Now, to be sure, we hold the view that the US, along with every other country in the world, has the resources and capability to support a much larger population than it does presently. Controlling the borders is not the same as reducing or stopping immigration--but it means that whatever immigration or guest-worker programme is the declared policy of the day, the federal and governmental authorities can and do apply the policy. The government must keep the laws it makes and ensure that the law is enforced justly and fairly.

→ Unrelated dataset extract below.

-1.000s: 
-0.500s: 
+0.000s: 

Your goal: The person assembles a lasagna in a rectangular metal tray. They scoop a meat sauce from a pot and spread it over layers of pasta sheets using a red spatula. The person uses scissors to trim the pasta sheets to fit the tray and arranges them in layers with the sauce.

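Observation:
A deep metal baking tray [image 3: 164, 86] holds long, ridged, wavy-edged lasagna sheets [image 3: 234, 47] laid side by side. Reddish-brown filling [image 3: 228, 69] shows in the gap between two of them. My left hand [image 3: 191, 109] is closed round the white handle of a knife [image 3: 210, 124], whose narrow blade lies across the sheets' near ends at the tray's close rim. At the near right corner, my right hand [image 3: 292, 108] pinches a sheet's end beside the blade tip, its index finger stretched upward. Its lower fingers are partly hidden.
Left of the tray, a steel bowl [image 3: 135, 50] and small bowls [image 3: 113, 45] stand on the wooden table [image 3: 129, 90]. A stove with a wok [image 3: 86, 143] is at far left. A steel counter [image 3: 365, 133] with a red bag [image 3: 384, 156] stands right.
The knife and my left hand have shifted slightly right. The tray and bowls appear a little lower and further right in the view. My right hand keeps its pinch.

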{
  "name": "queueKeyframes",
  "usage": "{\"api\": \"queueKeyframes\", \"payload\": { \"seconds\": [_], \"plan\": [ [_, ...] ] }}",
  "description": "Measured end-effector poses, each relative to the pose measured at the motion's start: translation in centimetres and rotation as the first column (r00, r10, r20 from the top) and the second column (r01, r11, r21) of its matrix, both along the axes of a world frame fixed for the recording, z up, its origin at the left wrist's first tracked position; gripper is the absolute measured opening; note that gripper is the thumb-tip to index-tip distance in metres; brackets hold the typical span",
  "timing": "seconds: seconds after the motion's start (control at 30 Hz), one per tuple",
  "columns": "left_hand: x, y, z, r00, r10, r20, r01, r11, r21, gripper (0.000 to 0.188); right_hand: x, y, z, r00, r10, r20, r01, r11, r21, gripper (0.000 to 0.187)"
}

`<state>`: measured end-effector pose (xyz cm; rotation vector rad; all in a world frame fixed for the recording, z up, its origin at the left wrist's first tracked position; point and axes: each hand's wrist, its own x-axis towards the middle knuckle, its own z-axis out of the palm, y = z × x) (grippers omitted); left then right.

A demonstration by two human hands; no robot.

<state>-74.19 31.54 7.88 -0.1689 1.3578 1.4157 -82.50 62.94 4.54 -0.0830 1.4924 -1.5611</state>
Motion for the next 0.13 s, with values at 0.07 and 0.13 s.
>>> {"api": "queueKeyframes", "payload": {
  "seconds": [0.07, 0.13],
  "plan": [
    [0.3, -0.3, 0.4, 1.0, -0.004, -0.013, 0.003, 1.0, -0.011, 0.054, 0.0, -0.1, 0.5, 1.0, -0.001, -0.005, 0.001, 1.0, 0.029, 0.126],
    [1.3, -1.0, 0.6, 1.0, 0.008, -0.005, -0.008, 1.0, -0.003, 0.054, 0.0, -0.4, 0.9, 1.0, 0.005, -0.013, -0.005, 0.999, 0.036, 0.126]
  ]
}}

At the moment, the US has a stated immigration policy which it is unwilling to apply. The law is a farcical joke, at least on the southern border. The porous line of demarcation between the US and Mexico means that drugs can enter the US without effective interdiction; Mexican criminal gangs operate freely on both sides of the border; and standover and extortion tactics are able to be used effectively against vulnerable human beings who are in the country illegally.

The fact that the US will not control its own borders increasingly makes it a laughing stock. It risks being seen as a vacillating, weak, inept, and internally riven country. Its enemies are emboldened.

President Obama has emphatically insisted upon the power of linkages in global perceptions. He, for example, has propagated the idea that the US detention centre at Guantanamo Bay arouses such hostility amongst Muslims that it provokes terrorism against the US. Close Guantanamo, and terrorist acts will subside. Maybe so. However, it is not difficult to make another linkage: the porous southern border is a large flashing sign of US indecision, cowardice, and weakness.

There are intelligence reports that Islamic terrorist sleepers have identified the southern border as the entry point of choice. For them, it is a no-brainer.